DIRECTIONS
Which lines belong in the answer? Exactly those from the line containing "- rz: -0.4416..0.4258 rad" through the last line of the records below, repeated as written.

Source data
- Opening Delimiter -

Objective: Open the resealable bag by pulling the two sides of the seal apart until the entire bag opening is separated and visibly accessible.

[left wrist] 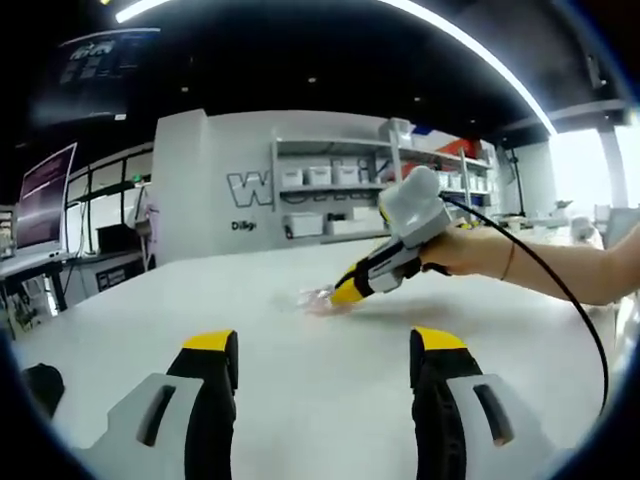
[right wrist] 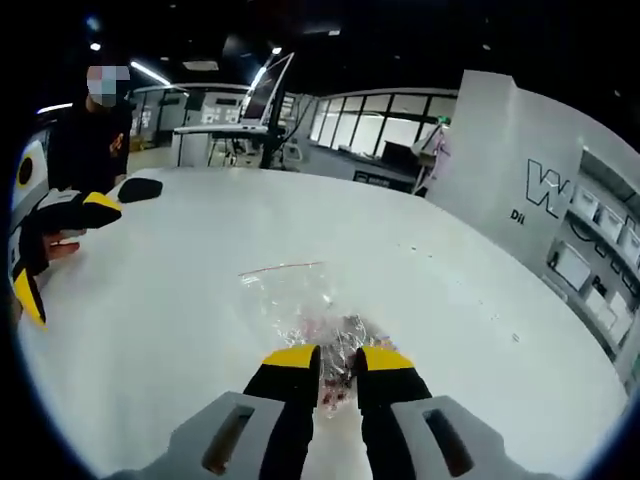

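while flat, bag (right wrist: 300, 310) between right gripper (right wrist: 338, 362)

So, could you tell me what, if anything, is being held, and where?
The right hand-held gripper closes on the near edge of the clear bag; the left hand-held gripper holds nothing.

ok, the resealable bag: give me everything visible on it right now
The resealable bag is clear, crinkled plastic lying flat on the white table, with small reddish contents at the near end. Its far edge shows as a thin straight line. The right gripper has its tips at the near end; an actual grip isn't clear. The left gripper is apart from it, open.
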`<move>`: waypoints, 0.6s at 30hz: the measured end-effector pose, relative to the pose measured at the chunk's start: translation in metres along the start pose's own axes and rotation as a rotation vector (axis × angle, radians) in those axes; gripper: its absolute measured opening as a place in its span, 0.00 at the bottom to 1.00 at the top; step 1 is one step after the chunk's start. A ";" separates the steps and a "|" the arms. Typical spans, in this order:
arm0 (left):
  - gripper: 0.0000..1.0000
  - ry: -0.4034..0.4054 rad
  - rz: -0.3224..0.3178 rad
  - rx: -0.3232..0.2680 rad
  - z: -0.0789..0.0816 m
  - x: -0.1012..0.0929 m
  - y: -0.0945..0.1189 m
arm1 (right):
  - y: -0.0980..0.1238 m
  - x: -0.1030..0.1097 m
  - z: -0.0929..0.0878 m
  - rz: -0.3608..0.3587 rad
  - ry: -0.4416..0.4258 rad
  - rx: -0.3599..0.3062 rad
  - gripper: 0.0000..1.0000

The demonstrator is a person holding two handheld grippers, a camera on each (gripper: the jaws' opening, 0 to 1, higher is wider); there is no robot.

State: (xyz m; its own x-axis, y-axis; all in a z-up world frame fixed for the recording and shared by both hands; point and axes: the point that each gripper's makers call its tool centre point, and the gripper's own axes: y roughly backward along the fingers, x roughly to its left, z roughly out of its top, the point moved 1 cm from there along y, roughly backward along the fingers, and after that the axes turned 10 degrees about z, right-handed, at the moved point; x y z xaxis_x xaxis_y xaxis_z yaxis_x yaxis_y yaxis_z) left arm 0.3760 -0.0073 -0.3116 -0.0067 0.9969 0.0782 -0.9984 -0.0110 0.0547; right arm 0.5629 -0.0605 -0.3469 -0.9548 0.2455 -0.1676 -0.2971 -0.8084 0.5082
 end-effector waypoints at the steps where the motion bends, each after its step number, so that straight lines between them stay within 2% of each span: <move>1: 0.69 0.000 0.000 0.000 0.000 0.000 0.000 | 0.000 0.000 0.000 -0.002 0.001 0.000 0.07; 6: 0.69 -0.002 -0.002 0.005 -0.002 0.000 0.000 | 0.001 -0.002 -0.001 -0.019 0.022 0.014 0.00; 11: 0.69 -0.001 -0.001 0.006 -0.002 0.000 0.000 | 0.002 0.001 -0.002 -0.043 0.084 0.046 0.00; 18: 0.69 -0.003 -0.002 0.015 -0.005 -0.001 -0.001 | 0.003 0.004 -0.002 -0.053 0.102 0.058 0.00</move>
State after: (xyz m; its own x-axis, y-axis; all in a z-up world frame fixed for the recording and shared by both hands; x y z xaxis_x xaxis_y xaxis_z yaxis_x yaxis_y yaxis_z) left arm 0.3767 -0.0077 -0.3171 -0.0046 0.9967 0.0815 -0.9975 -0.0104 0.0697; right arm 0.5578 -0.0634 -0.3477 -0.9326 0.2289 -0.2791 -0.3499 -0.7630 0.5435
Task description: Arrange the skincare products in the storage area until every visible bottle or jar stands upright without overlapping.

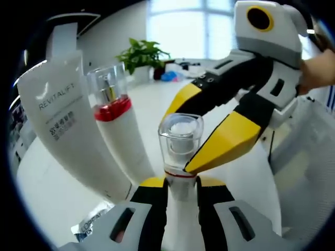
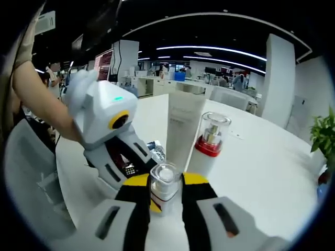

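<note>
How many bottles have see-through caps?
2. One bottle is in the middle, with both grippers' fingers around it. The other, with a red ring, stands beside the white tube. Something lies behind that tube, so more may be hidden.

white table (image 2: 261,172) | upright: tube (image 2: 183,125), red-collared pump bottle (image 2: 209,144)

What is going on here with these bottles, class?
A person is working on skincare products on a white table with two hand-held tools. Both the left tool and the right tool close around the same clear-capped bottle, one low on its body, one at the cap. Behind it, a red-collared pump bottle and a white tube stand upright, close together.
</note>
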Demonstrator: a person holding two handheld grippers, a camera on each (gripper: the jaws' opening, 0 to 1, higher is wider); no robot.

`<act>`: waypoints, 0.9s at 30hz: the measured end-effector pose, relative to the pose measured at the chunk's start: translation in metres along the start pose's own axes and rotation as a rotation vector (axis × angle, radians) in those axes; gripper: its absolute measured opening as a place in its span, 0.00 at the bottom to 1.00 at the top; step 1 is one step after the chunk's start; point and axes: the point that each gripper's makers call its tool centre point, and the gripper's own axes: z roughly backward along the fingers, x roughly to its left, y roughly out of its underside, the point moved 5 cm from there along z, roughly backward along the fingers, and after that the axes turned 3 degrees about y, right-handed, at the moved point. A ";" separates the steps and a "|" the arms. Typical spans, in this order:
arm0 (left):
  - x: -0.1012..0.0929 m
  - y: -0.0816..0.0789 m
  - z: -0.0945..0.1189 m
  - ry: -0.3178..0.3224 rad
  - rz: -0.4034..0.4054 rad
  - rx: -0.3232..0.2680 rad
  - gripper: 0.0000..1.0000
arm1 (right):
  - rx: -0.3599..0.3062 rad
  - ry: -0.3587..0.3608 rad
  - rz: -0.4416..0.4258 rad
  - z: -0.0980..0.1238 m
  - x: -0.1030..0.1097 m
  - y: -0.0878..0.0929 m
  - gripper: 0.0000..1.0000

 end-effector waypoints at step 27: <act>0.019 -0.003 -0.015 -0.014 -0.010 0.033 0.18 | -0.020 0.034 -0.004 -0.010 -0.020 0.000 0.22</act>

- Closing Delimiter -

ANSWER TO THIS PROBLEM
  - rz: -0.4416..0.4258 rad
  - z: -0.0980..0.1238 m
  - x: -0.1030..0.1097 m
  - y: -0.0878..0.0929 m
  - gripper: 0.0000..1.0000

 end-effector waypoints at step 27: <act>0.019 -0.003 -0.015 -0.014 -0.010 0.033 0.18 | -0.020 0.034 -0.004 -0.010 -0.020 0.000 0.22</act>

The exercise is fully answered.